Nobel laureates call for a revolutionary shift in how humans use resources
Eleven holders of prestigious prize say excessive consumption threatening planet, and humans need to live more sustainably 

TCETC’est le mot qui me revenait en tête plusieurs fois, en lisant This Changes Everything de Naomi Klein même si je ne suis pas certain qu’elle ait elle-même utilisé le terme : révolution. Un virage révolutionnaire, radical qui mettra à mal certaines valeurs dominantes, « naturelles » actuelles, telle la liberté d’entreprendre et d’extraire du profit des ressources (mines, énergies, industries) possédées par des intérêts privés.

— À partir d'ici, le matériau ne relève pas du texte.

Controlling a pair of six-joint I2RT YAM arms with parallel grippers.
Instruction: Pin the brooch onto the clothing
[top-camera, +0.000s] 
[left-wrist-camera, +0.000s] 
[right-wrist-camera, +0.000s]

« The state of affairs is “catastrophic” », « more damage to the Earth in the next 35 years than we have done in the last 1,000 », « our exponentially growing consumption of resources, required to serve the nine billion or so people who will be on planet Earth by 2050, all of whom want to have lives like we have in the western world », « the climate impact of Asia’s rapid urbanisation », « humanity is living absurdly beyond its means ». [extraits du billet sur le Guardian]

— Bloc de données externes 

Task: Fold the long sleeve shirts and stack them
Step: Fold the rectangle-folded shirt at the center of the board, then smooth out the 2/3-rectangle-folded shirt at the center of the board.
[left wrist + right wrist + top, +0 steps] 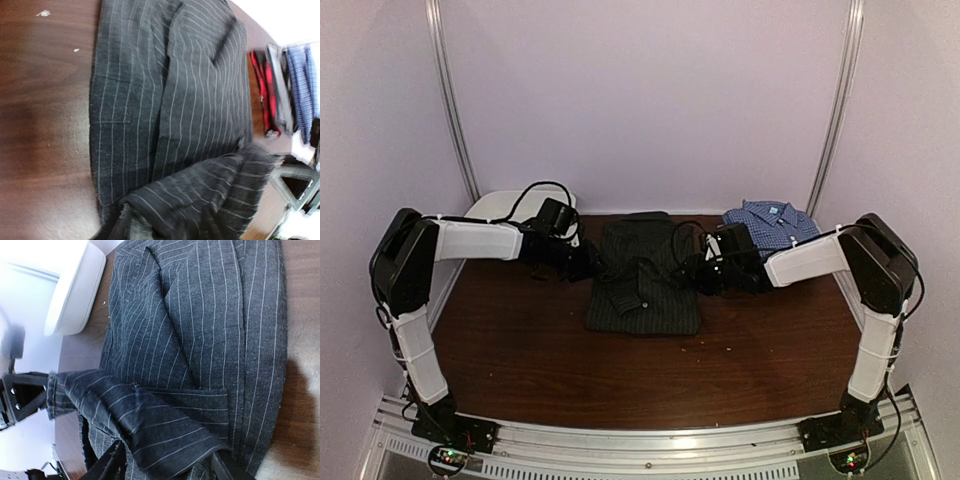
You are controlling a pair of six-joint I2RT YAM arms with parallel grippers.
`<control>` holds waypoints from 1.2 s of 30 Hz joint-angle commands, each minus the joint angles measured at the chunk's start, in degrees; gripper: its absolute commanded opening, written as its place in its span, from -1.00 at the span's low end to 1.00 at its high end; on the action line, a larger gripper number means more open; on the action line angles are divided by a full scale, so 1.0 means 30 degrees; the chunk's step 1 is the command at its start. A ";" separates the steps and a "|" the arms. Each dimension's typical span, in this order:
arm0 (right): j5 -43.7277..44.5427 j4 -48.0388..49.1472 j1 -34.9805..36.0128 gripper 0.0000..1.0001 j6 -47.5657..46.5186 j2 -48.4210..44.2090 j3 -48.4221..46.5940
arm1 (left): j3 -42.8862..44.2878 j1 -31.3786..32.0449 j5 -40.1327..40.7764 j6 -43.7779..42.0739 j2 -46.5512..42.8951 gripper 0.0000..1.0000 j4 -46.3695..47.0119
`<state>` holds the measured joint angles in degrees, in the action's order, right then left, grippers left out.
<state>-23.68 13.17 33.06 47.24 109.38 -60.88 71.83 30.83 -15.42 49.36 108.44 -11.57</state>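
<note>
Black shirt: middle of frame, half folded.
Left gripper: pinching its lifted fold.
Right gripper: pinching it too.
Blue shirt: folded, upper right.
Left to do: finish folding, stack it.

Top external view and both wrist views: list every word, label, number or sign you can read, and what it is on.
On the blue checked shirt, the neck label: a pale patch, too small to read.
No text visible on the black pinstriped shirt or the white tub.
</note>
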 commanded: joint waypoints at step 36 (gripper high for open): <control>0.5509 -1.0179 0.3076 -0.45 -0.5886 0.6941 -1.2526 | -0.3664 0.0220 -0.1151 -0.0320 -0.3550 -0.34 0.0831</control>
<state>-11.42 -11.03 43.16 32.14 127.20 -91.39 61.21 30.59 -17.30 48.12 98.67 -11.86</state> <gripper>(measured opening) 0.234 0.332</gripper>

Mais ces « intérêts privés » ne sont pas uniquement les grosses poches et conglomérats internationaux… ce sont aussi nos épargnes collectives, nos fonds de pension, mutuelles et coopératives financières. La place, le poids des petits épargnants est-il toujours conservateur et peu enclin au changement, aux « révolutions » ? Ou si, comme pour les grands groupes financiers et capitalistes, on peut concevoir des stratégies perturbatrices et transformatrices qui soient aussi génératrices de valeur.

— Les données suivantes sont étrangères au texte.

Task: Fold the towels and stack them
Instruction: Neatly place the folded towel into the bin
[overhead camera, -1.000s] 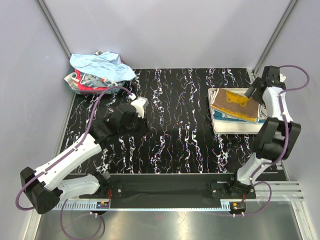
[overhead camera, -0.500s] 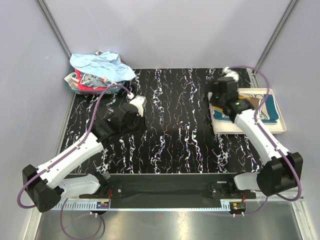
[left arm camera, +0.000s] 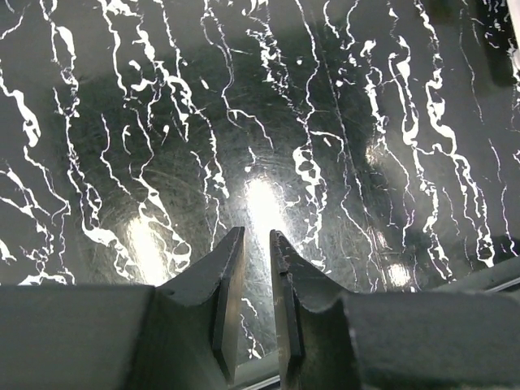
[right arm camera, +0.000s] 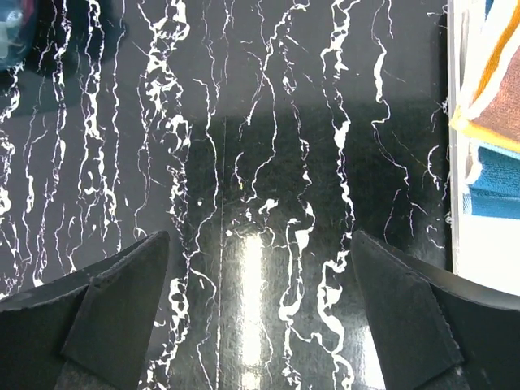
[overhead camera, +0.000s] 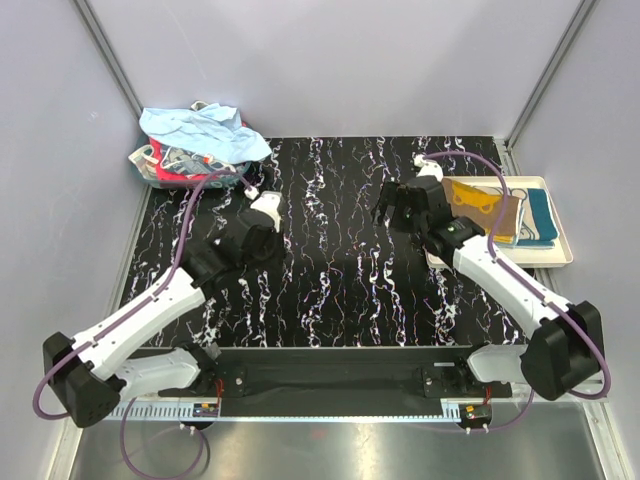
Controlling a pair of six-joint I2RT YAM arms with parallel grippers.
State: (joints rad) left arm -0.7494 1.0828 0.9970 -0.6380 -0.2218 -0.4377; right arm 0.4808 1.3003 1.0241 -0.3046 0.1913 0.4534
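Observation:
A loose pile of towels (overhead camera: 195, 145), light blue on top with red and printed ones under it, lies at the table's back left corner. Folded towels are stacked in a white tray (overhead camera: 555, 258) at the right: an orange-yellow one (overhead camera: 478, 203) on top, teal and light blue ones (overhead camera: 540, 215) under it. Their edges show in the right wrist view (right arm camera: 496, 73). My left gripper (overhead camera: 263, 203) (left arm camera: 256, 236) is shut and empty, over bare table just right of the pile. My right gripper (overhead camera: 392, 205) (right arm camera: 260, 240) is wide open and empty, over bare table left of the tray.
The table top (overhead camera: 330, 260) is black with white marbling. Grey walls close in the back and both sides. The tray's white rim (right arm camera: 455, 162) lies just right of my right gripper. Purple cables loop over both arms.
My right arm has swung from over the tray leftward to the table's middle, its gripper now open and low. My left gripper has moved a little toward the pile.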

Si nos épargnes collectives ont un poids réel [ et quel est-il, justement, vis-à-vis des fortunes privées ? ] il peut être mobilisé par les collectivités agissantes, démocratiques ou intentionnelles. C’est ce qui pourrait « tout changer », selon Klein, cette mobilisation de mouvements divers mais convergents qui visent à divertir les investissements (divest) de l’économie carbonée vers (invest) une autre économie, plus verte, vivante, sociale.

Le dernier livre de Klein ne propose pas de « solution globale » et concentre son attention sur les batailles locales, régionales ancrées dans les cultures et histoires des peuples… notamment amérindiens. Si cette approche a le mérite de donner du sens, de faire voir les convergences dans la multitude des mouvements, toutes les communautés ne sont pas « assises sur des rivières à saumon ». Beaucoup de communautés urbaines doivent et devront compter sur un accès à des ressources qui n’appartiennent à personne : qui ne peuvent être défendues à la manière d’un patrimoine ancré dans telle culture, nation, tribu. Et c’est justement parce qu’elles n’appartiennent à personne qu’elles sont en danger. J’ai été surpris de voir Klein « piquer » la théorie des communs (page 347) : « These truths emerge not out of abstract theory about « the commons » but out of lived expérience. » Bien qu’elle réutilise le concept plus loin de façon positive.

L’Appel de Paris pour la haute mer afin que cette dernière soit considérée comme un bien commun de l’humanité et géré comme tel.